Q: You’re talking about inexpensive tract housing in suburbia on the edges of the city?

They have their system, and it has been working for generations. But more young developers here are wanting to do something different to move El Paso forward – to make this a hipper, more appealing place for other young professionals.

Q: How many times do you have to take a design, crumple it up and throw it over your shoulder into a waste basket before you hit on the right one?
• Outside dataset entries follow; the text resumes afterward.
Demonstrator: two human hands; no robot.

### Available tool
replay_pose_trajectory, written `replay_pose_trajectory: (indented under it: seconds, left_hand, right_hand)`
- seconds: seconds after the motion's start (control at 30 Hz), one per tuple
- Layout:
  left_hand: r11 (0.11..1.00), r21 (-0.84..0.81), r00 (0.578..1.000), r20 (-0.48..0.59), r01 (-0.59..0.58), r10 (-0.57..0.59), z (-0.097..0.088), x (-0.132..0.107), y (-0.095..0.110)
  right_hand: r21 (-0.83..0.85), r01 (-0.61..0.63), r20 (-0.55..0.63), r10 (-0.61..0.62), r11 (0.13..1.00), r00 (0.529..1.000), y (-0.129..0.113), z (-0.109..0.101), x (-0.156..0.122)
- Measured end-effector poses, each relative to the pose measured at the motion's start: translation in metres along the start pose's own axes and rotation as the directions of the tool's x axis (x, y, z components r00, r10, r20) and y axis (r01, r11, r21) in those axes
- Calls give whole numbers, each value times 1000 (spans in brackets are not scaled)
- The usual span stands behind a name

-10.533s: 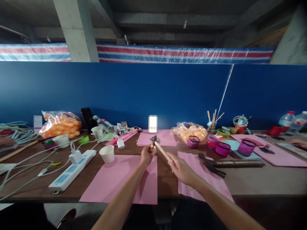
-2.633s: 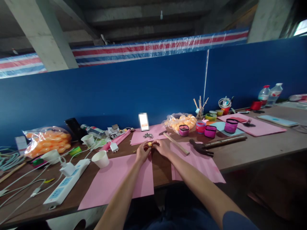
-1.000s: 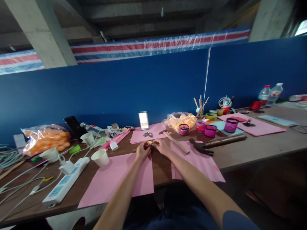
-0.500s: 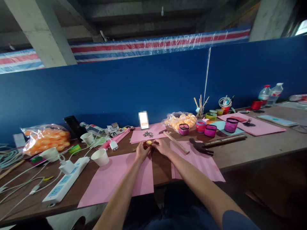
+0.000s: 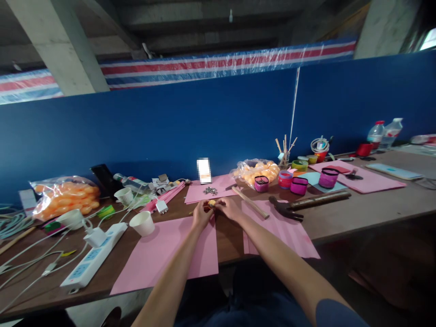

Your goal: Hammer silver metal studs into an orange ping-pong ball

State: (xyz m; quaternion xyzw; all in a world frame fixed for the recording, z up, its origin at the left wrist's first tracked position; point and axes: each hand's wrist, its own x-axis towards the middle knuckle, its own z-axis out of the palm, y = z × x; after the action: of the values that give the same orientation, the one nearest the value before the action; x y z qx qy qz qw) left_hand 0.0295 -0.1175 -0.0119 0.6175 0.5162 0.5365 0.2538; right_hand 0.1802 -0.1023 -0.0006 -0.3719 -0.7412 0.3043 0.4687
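Observation:
My left hand and my right hand meet over the brown table, both pinching a small orange ball between their fingertips. Just behind them a little heap of metal tacks lies on a pink paper sheet. A small hammer with a light wooden handle rests to the right of my right hand. Below my forearms lie two larger pink sheets, one on the left and one on the right.
A big claw hammer lies right of the pink sheet. Bags of orange balls, paper cups, a white power strip with cables, pink and green pots and water bottles crowd the table against the blue partition.
Long before, my right hand held the small hammer over the ball; the hammer now lies on the table and both hands work the ball. Over the last second hardly anything moved.

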Motion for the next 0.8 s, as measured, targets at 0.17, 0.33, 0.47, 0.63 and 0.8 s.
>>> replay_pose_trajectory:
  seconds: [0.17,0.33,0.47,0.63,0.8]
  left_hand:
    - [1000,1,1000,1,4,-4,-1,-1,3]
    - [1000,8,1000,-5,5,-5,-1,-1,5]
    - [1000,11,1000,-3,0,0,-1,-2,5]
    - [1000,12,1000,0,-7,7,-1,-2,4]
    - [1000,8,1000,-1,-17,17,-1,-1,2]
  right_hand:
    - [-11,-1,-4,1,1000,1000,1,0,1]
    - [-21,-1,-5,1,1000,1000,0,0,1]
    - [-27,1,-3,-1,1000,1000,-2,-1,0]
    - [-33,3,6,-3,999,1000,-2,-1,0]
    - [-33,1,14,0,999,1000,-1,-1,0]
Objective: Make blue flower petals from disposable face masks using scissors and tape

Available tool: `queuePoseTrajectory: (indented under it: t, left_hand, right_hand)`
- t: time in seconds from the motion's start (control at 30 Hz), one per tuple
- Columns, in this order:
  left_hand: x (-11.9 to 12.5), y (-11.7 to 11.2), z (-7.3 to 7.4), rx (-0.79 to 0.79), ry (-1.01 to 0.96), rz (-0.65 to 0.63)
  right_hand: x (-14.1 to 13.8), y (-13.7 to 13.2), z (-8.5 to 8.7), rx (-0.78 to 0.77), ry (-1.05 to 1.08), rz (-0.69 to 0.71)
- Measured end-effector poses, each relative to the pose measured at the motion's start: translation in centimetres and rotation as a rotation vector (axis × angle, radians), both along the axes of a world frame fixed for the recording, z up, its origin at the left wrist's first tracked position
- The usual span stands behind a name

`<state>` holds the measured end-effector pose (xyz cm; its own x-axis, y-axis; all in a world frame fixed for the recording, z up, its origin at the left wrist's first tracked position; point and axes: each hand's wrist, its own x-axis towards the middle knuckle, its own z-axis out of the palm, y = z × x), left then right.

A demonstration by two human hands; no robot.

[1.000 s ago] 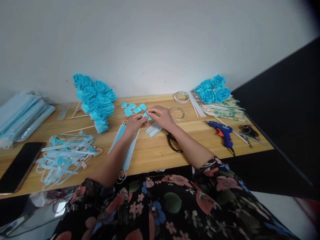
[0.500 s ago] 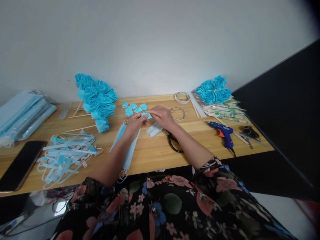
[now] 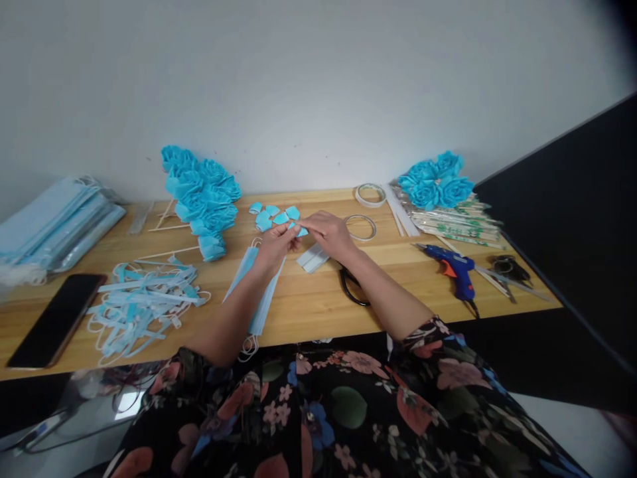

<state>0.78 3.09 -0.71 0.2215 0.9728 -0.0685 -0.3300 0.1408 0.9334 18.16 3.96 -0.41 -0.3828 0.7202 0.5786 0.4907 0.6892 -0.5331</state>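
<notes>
My left hand (image 3: 275, 247) and my right hand (image 3: 332, 234) meet over the middle of the wooden table (image 3: 308, 299). Both pinch one small blue folded piece (image 3: 300, 230) between their fingertips. Just beyond lie several similar blue cut pieces (image 3: 273, 214). Under my left forearm lies a blue face mask (image 3: 259, 292), and white strips (image 3: 312, 257) sit below my right hand. Black scissors (image 3: 351, 287) lie beside my right wrist.
Blue fabric roses (image 3: 204, 196) on sticks lie at the back left, more roses (image 3: 435, 182) on a pile of sticks at the back right. Tape rolls (image 3: 371, 194), a blue glue gun (image 3: 455, 272), a phone (image 3: 57, 318), cut mask straps (image 3: 144, 302) and stacked masks (image 3: 54, 226) surround them.
My view has shifted slightly, so everything sits a little further right. Both hands stay together on the small blue piece with only small finger movement.
</notes>
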Motion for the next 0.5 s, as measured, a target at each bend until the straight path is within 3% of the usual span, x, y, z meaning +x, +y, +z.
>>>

With TI:ME, I can’t tell you how many iterations we went through.

You should go into that room right now and look at what’s hanging there. A friend of mine came in one day and saw me going through the design process, and he left and came back with that present. It is a 100-pound punching bag.

Again, coming up with a really great design – anybody can do it. Coming up with one that looks amazing and actually fits the budget? Sometimes you need divine intervention to make those things happen.

Q: As the redevelopment of Downtown has accelerated, the age old question of preservation versus progress has come up again. What are your thoughts?

Take Lebanon, where my parents are from. My mom is from a small little mountain town called Baalbek that has the second-most complete collection of Roman ruins outside of the Acropolis.

In Lebanon, you’re talking about some serious history that goes back thousands of years. You can walk down streets that Jesus walked down.

I wrote my thesis on some of the revitalization efforts in Beirut. There is this whole idea of “Palimpsest.” The best way it was described to me is if you take a pencil and you write something on a piece of paper and you erase it and write something over it, you can still see what was underneath.

The architecture of Beirut is like that. Yeah, there are modern glass and steel buildings. but they are layered with the old.

You can’t just go in there and tear things down because you want to build a strip mall. It just doesn’t happen.

When you start talking about El Paso, there is some amazing historic architecture here. A lot of the architects I have met outside of El Paso, they all know about El Paso. They have all traveled to El Paso and have all seen the amazing buildings designed by Henry Trost.

Overall, I think the effort to keep the historic part of Downtown El Paso intact has held up pretty well. I don’t know of anybody who wants to knock down anything historic anymore.

Q: Do you have a favorite building in El Paso?

It’s hard to beat the Bassett Tower. It’s just done perfectly.

Q: Architects often just put their name on the door. Why Root Architects?

We want our architecture to be something that speaks to our roots. I came home. These are my roots.

I wanted to do something that was designed from the ground up and tied to the community. Not like: “Hey, I’m from New York and I designed a building in my New York studio and we’re plopping it in the middle of El Paso.”

Q: What’s next for Root Architects?

Well, right now we are finishing up phase two of TI:ME. I don’t know how specific I can be, but we’re also involved with some Downtown projects with mixed use of apartments and retail.